Traditional practices such as cupping, bleeding and purges could be used to reduce an excess of a specific humor thereby redressing the balance. As medical science advanced though, a new conception of disease came about. The connection between, over populated cities and the spread of disease by microorganisms, ushered in an era of innovative public works which addressed the provision of clean water and the efficient removal of sewage.

The Answer Aint Restraint

There was also a belief that personal relationships were being undermined too by the new city living. Faster transport facilitated the mass movement of workers, eroding communities and minimising personal relationships. Private ownership trumped social welfare and many were left susceptible to the depressions of lonely lives, lived in alien environments. New psychiatric institutions appeared, and then, as now, access to open spaces and nature was seen as key to relieving emotional stress. The Bethlem hospital itself, changed sites multiple times in order to escape the continually spreading city; seeking out open spaces, where those in distress could find calm and recover from the trials of the modern life.
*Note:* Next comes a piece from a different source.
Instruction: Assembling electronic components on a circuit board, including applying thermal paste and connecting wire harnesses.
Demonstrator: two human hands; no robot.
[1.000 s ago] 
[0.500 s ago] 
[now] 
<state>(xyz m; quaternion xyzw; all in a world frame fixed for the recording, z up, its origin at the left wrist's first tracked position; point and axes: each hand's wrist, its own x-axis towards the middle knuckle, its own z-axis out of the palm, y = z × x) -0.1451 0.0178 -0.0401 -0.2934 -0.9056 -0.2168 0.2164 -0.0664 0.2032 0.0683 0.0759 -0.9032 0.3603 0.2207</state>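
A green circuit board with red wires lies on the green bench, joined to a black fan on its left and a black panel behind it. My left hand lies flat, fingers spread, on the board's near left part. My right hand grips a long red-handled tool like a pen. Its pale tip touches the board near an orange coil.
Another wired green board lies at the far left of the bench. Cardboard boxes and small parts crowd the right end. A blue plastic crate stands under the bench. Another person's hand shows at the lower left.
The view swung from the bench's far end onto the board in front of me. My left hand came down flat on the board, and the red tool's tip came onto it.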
When a manic or “raving” person was perceived as threatening, mechanical restraints such as these manacles and straight waistcoat were commonly used to control erratic behaviour. However, when the scandalous treatment of patients in these institutions was exposed there was a public outcry, and people demanded an end to the inhumane treatment. The physician John Conolly, who was a leading light in the non-restraint movement, called for a revolution in care. He said that – “mere abolition of fetters and restraints constituted only a part… Accepted in its full and true sense, it is a complete system of management”. The holistic practice he championed focused on treating patients well, providing them with good nutrition, clean clothes, and a stimulating, calm environment. Fellow physicians were appalled, one calling the system “a gross and palpable absurdity, the wild scheme of a philanthropic visionary, unscientific and impossible”. Thankfully, however, Conolly’s principles were successfully incorporated into medical practice, and patients in mental distress were increasingly treated with care and respect.

Nearly 160 years on these issues are still being debated. The need for and potential abuse of dangerous physical restraint techniques is questioned, and there is concern that chronic underfunding is resulting in unacceptable conditions and inhumane treatment in our care homes. An ever expanding pharmacopeia may have supplanted mechanical restraint in many situations, and many in society choose to turn a blind eye to those in dire need, but the problems remain. Again we must ask ourselves – are these interventions are humane? and when do they mask poor institutional practice?